A roadmap towards targeted differentiation of mouse trophoblast stem cells into cell types of the feto-maternal exchange surface.

Background: The characteristic constituents of the mature placenta are made up of highly specialised trophoblast cell types. Trophoblast stem cells (TSCs) possess the developmental plasticity to differentiate into all these mature placental cell types. However, TSCs are typically a heterogenous population with individual cells exhibiting varying degrees of stem cell marker expression. Moreover, standard differentiation protocols of mouse TSCs are based on a release from the stem cell state and result in a mixed population of various trophoblast cell types. This mix of differentiating cells is a particular impediment for functional investigations into the roles of specific trophoblast subtypes of the mouse placental labyrinth, i.e. the portion of the placenta that establishes the feto-maternal exchange unit.

Methods: Murine TSCs were used to establish culture protocols that enhance the stem cell state of mouse TSCs and that drive differentiation into specific labyrinth trophoblast cell types. TSCs were treated with a panel of 35 epigenetic inhibitors and with 12 selected small molecule compounds either alone or in combination, and across a wide range of doses. TSC stemness and differentiation was assessed by RT-qPCR to determine the relative expression of trophoblast cell type-specific marker genes, and by immunofluorescence staining to verify enrichment of the cell type(s) of interest.

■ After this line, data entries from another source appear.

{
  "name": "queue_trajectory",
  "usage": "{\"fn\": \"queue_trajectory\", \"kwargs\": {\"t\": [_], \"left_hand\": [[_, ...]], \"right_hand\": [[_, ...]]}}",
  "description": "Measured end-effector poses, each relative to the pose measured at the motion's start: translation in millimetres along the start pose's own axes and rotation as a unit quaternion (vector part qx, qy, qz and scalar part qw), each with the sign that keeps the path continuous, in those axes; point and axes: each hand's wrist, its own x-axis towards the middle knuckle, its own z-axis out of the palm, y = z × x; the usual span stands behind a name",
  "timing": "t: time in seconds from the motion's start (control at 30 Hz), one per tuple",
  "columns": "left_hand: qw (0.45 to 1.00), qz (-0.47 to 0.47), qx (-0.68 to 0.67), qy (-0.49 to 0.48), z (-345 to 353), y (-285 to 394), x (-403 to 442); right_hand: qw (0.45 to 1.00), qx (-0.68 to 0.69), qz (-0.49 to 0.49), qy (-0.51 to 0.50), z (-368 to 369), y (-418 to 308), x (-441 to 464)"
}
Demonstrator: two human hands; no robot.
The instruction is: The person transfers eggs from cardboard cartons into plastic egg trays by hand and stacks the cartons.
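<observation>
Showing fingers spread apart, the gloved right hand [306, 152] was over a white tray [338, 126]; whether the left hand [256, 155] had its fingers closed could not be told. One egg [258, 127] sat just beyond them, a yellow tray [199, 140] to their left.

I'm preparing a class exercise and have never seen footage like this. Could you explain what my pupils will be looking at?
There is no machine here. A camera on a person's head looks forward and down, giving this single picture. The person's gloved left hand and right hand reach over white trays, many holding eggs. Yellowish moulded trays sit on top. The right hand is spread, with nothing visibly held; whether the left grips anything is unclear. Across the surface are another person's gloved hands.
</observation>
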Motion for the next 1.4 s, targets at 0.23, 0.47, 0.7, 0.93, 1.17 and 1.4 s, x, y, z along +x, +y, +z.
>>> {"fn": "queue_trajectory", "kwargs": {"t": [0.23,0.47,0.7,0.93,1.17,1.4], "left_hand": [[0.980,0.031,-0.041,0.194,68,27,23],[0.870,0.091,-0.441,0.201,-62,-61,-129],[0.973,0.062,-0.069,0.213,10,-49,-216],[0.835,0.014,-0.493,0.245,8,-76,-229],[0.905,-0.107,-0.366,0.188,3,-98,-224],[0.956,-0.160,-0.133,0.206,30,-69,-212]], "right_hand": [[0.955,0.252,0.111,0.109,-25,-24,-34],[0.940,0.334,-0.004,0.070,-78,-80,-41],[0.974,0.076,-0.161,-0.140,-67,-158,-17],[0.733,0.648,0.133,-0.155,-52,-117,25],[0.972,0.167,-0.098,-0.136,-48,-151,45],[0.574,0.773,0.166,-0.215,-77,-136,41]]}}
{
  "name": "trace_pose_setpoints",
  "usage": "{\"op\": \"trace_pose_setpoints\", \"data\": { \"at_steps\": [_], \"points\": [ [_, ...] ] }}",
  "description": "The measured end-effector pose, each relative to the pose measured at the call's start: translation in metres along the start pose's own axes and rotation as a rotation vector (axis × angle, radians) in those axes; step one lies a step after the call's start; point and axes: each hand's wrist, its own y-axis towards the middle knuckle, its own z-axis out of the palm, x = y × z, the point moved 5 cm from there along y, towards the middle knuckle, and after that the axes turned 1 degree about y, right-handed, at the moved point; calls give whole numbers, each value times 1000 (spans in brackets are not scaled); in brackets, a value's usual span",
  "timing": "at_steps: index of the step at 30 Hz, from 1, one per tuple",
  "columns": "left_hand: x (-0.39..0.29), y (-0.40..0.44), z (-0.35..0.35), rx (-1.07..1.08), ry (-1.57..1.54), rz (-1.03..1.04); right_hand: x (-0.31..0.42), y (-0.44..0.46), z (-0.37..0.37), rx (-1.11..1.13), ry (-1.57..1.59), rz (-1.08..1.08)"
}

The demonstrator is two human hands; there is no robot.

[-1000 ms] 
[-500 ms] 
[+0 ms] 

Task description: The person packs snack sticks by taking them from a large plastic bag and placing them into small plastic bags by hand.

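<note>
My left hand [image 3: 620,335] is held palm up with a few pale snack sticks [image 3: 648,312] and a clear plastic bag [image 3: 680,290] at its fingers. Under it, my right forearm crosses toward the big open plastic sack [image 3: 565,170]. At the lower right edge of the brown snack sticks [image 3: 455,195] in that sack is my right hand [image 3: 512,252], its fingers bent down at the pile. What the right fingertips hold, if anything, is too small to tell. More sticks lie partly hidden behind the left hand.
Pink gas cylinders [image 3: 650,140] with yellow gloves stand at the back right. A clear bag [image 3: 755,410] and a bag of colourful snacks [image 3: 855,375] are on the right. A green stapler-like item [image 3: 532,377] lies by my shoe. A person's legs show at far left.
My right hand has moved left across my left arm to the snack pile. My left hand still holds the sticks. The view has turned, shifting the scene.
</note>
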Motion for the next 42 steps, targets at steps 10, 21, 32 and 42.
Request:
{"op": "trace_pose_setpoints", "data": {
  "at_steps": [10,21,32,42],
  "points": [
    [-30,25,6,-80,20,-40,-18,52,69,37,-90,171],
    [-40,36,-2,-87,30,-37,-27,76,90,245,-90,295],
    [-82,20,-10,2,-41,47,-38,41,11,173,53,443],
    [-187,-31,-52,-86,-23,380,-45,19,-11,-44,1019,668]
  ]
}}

Results: TSC markers CDX2 and SOX2 were robustly enriched upon treatment of mouse TSCs with the KDM1A inhibitor GSK-LSD1, indicative of an enhanced stem cell state. Treatment of differentiating TSCs with the LIMK2 inhibitor BMS-3 in conjunction with either the PPARG agonist rosiglitazone (Rosi) or with Tunicamycin and GSK-LSD1 promoted differentiation of labyrinth trophoblast cell types in general, at the expense of junctional zone trophoblast. Rosi in combination with the KDM1A1 inhibitor GSK-LSD1 or BMS-3 enriched for syncytiotrophoblast layer I cells and sinusoidal trophoblast giant cells, while high doses of Rosi resulted specifically in sinusoidal trophoblast giant cell differentiation. Rosi in combination with the protein synthesis inhibitor Tunicamycin enriched for syncytiotrophoblast layer I cells only. Activin A and the WNT agonist Chiron99021 resulted in predominant syncytiotrophoblast layer II differentiation.

Conclusion: Collectively, we establish a roadmap of treatment regimens that promote the differentiation of mouse TSCs into specific trophoblast cell types of the feto-maternal exchange surface. These insights will enable refined biochemical and molecular assessment strategies on defined trophoblast cell types that govern reproductive outcome.